▶ TASK GOAL
Your answer should be the lines of the listing that contain the word "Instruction".
*** RECORD EXCERPTS ***
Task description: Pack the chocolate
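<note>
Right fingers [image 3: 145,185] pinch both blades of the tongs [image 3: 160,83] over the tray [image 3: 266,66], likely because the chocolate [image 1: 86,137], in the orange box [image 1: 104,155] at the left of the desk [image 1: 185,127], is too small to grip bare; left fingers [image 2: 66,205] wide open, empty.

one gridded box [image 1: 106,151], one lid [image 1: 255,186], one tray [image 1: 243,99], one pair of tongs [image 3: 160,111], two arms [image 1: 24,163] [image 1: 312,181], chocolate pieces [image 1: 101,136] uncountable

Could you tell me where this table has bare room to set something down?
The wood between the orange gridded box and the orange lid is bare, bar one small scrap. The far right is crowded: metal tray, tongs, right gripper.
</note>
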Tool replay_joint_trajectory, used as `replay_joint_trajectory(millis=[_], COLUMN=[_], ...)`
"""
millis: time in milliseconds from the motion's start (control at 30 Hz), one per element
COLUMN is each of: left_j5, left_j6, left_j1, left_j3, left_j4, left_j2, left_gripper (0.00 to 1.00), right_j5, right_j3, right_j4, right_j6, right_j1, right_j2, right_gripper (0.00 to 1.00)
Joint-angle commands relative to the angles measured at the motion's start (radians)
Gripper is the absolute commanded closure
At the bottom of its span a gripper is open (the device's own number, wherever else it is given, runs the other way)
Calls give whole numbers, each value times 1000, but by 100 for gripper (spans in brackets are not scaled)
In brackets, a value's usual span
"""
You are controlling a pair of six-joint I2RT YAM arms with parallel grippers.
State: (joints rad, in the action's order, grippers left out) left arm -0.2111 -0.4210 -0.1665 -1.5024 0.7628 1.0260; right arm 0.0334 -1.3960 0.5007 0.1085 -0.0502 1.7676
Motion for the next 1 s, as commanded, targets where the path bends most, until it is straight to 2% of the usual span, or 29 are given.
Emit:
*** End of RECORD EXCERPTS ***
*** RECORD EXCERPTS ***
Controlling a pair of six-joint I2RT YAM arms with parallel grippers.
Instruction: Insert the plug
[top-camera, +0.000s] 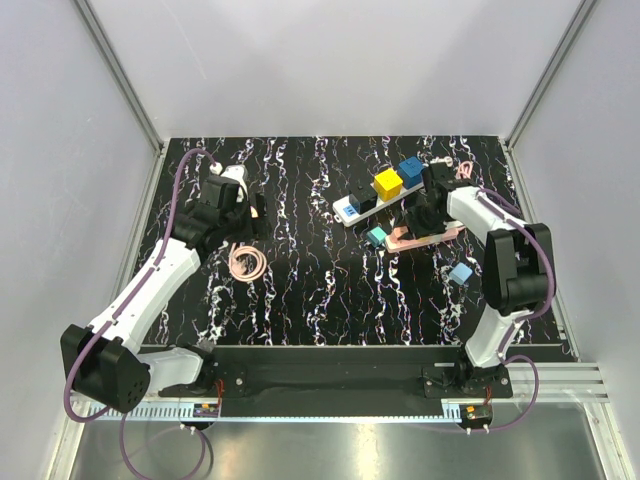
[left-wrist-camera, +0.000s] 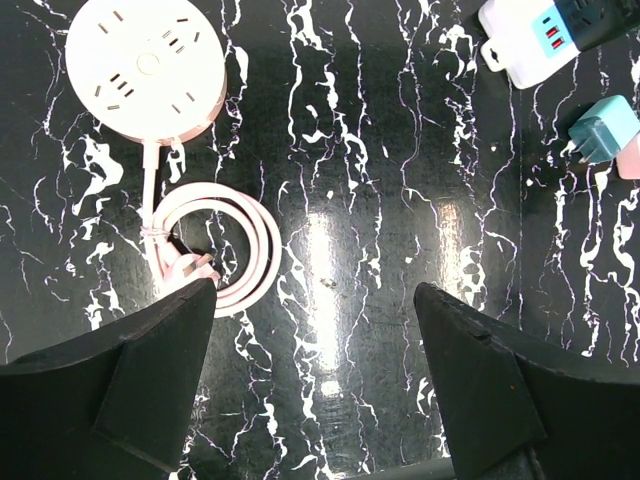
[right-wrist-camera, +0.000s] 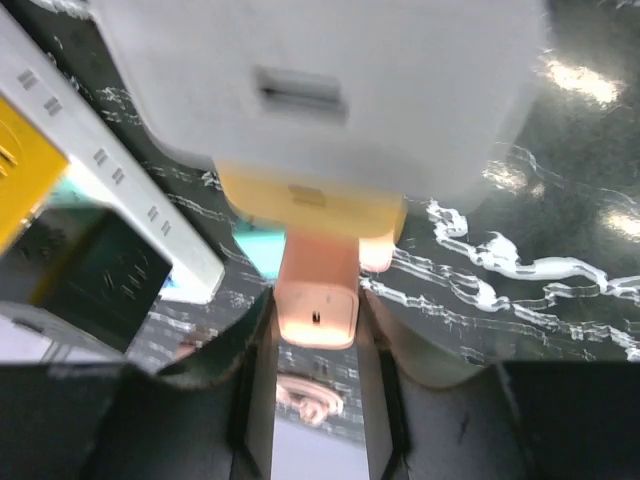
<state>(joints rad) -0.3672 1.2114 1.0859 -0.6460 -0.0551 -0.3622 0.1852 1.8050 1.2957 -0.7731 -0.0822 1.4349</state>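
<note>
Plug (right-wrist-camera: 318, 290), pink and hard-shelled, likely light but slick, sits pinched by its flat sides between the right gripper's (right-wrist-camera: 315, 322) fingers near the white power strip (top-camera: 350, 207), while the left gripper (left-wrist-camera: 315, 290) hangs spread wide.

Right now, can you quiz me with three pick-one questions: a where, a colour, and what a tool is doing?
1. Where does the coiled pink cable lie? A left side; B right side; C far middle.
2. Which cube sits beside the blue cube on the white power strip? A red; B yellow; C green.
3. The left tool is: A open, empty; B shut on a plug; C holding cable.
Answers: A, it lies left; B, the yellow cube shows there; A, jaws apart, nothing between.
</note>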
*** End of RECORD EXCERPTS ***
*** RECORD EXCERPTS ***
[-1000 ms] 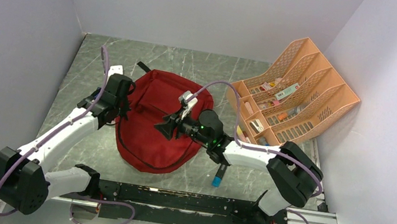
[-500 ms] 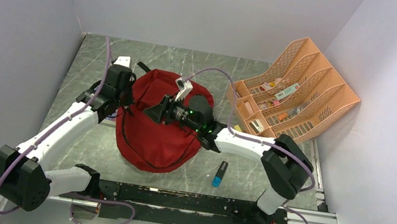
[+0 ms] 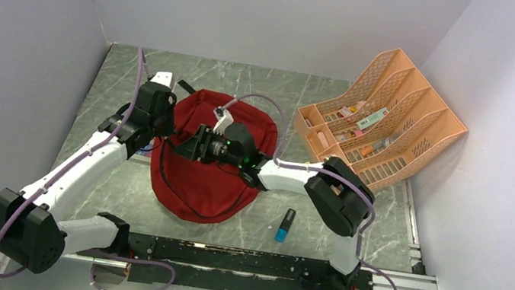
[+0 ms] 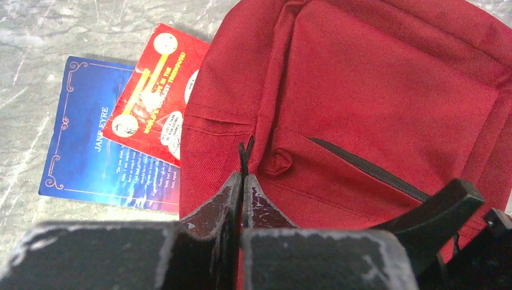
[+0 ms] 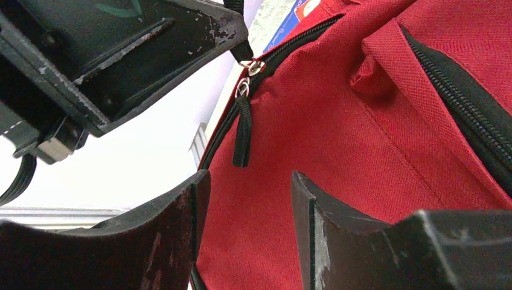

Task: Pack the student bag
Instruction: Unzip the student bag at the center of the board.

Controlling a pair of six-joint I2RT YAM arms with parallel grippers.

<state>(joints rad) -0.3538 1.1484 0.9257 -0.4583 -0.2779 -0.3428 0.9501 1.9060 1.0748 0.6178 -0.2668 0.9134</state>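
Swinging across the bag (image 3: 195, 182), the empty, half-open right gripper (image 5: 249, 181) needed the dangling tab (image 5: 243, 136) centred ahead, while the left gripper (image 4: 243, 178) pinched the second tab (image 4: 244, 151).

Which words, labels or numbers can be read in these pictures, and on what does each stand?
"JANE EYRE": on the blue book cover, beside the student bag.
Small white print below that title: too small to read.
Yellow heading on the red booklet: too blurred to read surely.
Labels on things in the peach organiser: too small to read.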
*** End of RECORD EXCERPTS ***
▶ TASK ANSWER
Instruction: Insert the plug
Instruction: Unzip the student bag at the center of the board.

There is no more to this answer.